Data block below:
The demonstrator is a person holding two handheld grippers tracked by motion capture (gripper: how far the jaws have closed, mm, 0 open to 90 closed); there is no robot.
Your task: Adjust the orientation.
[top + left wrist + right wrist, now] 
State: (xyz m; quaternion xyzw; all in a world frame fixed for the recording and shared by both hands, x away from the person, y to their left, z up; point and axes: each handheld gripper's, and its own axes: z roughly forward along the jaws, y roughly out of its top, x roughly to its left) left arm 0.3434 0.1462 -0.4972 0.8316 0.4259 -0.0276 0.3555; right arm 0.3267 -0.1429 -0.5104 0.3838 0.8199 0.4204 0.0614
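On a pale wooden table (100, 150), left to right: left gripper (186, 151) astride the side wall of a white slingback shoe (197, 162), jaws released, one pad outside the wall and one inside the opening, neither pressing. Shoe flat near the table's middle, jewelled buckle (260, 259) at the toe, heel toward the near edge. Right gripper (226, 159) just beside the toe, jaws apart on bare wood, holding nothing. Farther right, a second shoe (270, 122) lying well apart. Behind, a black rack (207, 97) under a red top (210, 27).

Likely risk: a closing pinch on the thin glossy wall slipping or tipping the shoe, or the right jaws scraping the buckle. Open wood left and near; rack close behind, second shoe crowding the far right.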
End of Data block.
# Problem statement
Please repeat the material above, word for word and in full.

# Result for this exercise
The demonstrator is a person holding two handheld grippers tracked by motion capture (gripper: how far the jaws have closed, mm, 0 open to 90 closed); there is no robot.
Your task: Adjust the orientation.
[top + left wrist + right wrist, now] 
State: (xyz m; quaternion xyzw; all in a world frame fixed for the recording and shared by both hands, x away from the person, y to their left, z up; point and axes: each handheld gripper's, and its own axes: z roughly forward along the jaws, y roughly out of its top, x roughly to its left) left arm 0.3434 0.1462 -0.4972 0.8316 0.4259 -0.0276 0.3555; right arm 0.3267 -0.1429 -0.5104 0.3838 0.8199 0.4204 0.0614
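On a pale wooden table (100, 150), left to right: left gripper (186, 151) astride the side wall of a white slingback shoe (197, 162), jaws released, one pad outside the wall and one inside the opening, neither pressing. Shoe flat near the table's middle, jewelled buckle (260, 259) at the toe, heel toward the near edge. Right gripper (226, 159) just beside the toe, jaws apart on bare wood, holding nothing. Farther right, a second shoe (270, 122) lying well apart. Behind, a black rack (207, 97) under a red top (210, 27).

Likely risk: a closing pinch on the thin glossy wall slipping or tipping the shoe, or the right jaws scraping the buckle. Open wood left and near; rack close behind, second shoe crowding the far right.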

No more is needed for this exercise.